Konsep-konsep dalam matematika tidak bersifat parsial, namun banyak konsep matematika yang memiliki keterkaitan. Oleh karena itu, konsep-konsep matematika tidak dikenalkan kepada siswa secara terpisah atau terisolasi satu sama lain. 14

Penulis mengakui bahwa ia tertarik dengan hal tersebut sehingga dapat disimpulkan bahwa pembelajaran matematika realistik merupakan suatu teori dalam pendidikan matematika yang berdasarkan pada ide bahwa matematika adalah aktivitas manusia dan matematika harus di hubungkan secara nyata terhadap konteks kehidupan sehari-hari siswa sebagai suatu sumber pengembangan dan memperlancar proses pembelajaran matematika sehingga dapat mencapai pendidikan matematika secara lebih baik dari pada masa yang lalu.
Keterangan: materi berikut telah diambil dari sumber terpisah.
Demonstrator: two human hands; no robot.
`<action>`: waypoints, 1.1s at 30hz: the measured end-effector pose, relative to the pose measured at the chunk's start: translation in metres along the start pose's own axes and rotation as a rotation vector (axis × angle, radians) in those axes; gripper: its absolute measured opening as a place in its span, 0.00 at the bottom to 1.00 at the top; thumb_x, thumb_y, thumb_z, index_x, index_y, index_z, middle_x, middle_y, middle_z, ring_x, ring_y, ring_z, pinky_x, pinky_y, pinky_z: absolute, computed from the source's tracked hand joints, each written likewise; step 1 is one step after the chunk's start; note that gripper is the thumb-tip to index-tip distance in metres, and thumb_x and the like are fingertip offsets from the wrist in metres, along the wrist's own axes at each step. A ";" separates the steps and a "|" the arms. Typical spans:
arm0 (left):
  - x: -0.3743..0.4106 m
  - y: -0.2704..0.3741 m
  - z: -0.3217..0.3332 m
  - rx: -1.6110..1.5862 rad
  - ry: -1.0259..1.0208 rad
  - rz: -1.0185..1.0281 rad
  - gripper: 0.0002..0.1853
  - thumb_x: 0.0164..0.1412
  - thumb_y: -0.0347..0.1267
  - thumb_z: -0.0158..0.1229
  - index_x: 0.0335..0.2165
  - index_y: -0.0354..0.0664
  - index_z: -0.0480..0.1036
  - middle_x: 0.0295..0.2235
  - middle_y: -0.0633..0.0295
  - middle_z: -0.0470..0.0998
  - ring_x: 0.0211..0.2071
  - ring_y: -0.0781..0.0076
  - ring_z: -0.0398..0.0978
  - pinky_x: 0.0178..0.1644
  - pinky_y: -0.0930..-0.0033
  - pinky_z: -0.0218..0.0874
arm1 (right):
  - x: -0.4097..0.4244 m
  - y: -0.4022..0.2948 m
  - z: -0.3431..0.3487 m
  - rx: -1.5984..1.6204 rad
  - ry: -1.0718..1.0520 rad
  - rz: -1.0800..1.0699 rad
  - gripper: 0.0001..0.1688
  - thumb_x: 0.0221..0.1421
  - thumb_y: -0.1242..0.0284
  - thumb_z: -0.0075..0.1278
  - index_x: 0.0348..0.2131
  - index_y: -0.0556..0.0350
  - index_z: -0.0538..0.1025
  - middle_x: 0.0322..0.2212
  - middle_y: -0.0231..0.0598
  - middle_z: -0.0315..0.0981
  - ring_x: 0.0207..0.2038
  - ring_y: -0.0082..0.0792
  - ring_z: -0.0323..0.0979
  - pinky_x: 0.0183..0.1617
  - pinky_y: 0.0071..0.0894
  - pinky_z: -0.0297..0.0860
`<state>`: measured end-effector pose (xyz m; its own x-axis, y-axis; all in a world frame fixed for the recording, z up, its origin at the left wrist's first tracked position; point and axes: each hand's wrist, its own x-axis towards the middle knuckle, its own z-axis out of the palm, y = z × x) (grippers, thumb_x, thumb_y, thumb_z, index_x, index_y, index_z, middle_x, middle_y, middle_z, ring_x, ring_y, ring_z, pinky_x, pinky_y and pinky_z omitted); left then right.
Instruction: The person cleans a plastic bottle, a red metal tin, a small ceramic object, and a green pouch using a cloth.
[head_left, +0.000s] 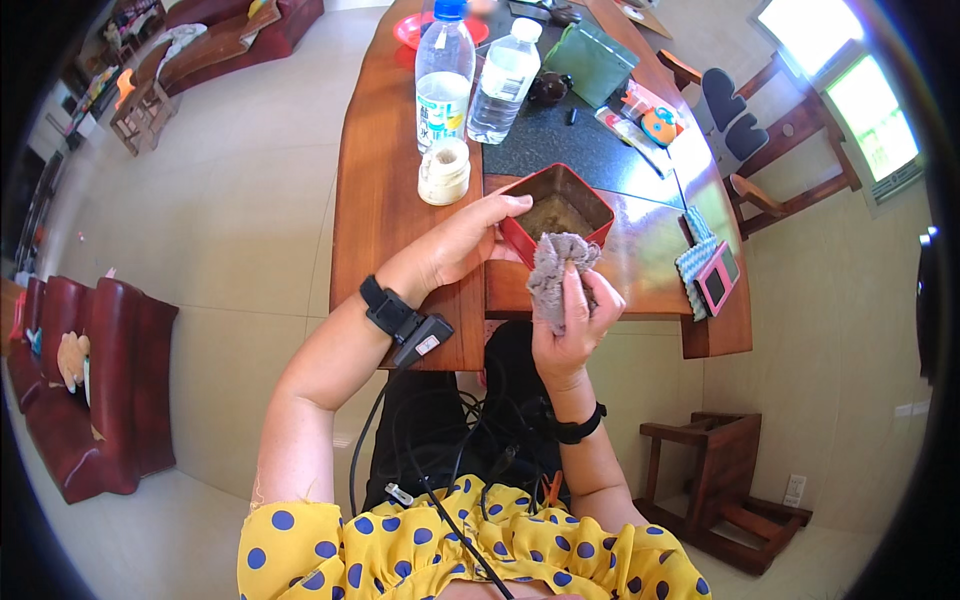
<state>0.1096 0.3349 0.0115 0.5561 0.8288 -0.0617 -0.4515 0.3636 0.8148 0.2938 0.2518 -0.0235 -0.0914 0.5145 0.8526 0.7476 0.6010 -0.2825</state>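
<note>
My left hand (469, 236) grips a square red tin box (598, 225) by its left corner, thumb over the rim. The box is tilted, its mouth facing up towards me, and brownish stains or residue cover the inside bottom. Bunched in the fingers of my right hand (574, 330) is a grey, fuzzy cloth (556, 274). The cloth is at the box's near corner and overlaps its rim; whether it touches the metal I cannot tell. A small whitish jar (443, 176) without a lid stands on the table left of the box.
Behind the jar stand a blue-capped plastic bottle (444, 82) and a white-capped one (506, 82) on the wooden table (375, 187). A green box (592, 64) is farther back. At right lies a pink-framed device (718, 279). Black cables (431, 420) hang over my lap.
</note>
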 end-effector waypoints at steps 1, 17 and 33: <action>-0.001 0.001 0.002 0.002 0.016 0.020 0.29 0.66 0.47 0.53 0.58 0.42 0.61 0.50 0.62 0.73 0.49 0.72 0.74 0.53 0.62 0.67 | 0.000 0.003 0.000 0.020 0.020 0.018 0.31 0.44 0.76 0.63 0.50 0.58 0.76 0.45 0.48 0.65 0.46 0.47 0.64 0.50 0.43 0.62; 0.002 0.000 -0.006 -0.217 0.206 0.029 0.21 0.64 0.47 0.57 0.46 0.44 0.74 0.44 0.61 0.79 0.45 0.70 0.77 0.52 0.64 0.68 | 0.000 -0.001 -0.010 0.210 0.050 0.121 0.30 0.44 0.78 0.63 0.49 0.66 0.73 0.46 0.52 0.66 0.47 0.48 0.65 0.53 0.42 0.63; 0.004 -0.003 -0.008 -0.109 0.191 0.080 0.20 0.61 0.44 0.62 0.44 0.43 0.70 0.42 0.62 0.77 0.44 0.75 0.77 0.49 0.67 0.71 | -0.001 0.006 -0.005 0.165 0.093 0.329 0.25 0.54 0.77 0.55 0.51 0.70 0.70 0.46 0.53 0.65 0.49 0.49 0.63 0.55 0.43 0.61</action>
<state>0.1071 0.3404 0.0043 0.3785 0.9183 -0.1158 -0.5674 0.3290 0.7548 0.3016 0.2514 -0.0237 0.2017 0.6430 0.7388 0.6105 0.5074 -0.6082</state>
Langkah-langkah pembelajaran matematika realistik :

1) Memahami masalah kontekstual, pada langkah ini guru menyajikan masalah kontekstual kepada siswa untuk dipahami terlebih dahulu.

2) Menjelaskan masalah kontekstual, pada langkah ini guru memberikan bantuan dengan memberi petunjuk atau pertanyaan seperlunya yang dapat mengarahkan siswa untuk memahami masalah.

3) Menyelesaikan masalah kontekstual, siswa mempunyai kebebasan menggunakan caranya sendiri dalam proses memecahkan masalah.

14

4) Membandingkan dan mendiskusikan jawaban, pada tahap ini guru meminta siswa untuk membandingkan dan mendiskusikan jawaban dengan pasangannya.

5) Menyimpulkan, dari hasil diskusi kelas guru mengarahkan siswa untuk menarik kesimpulan mengenai pemecahan masalah, konsep, prosedur atau prinsip yang telah dibangun bersama.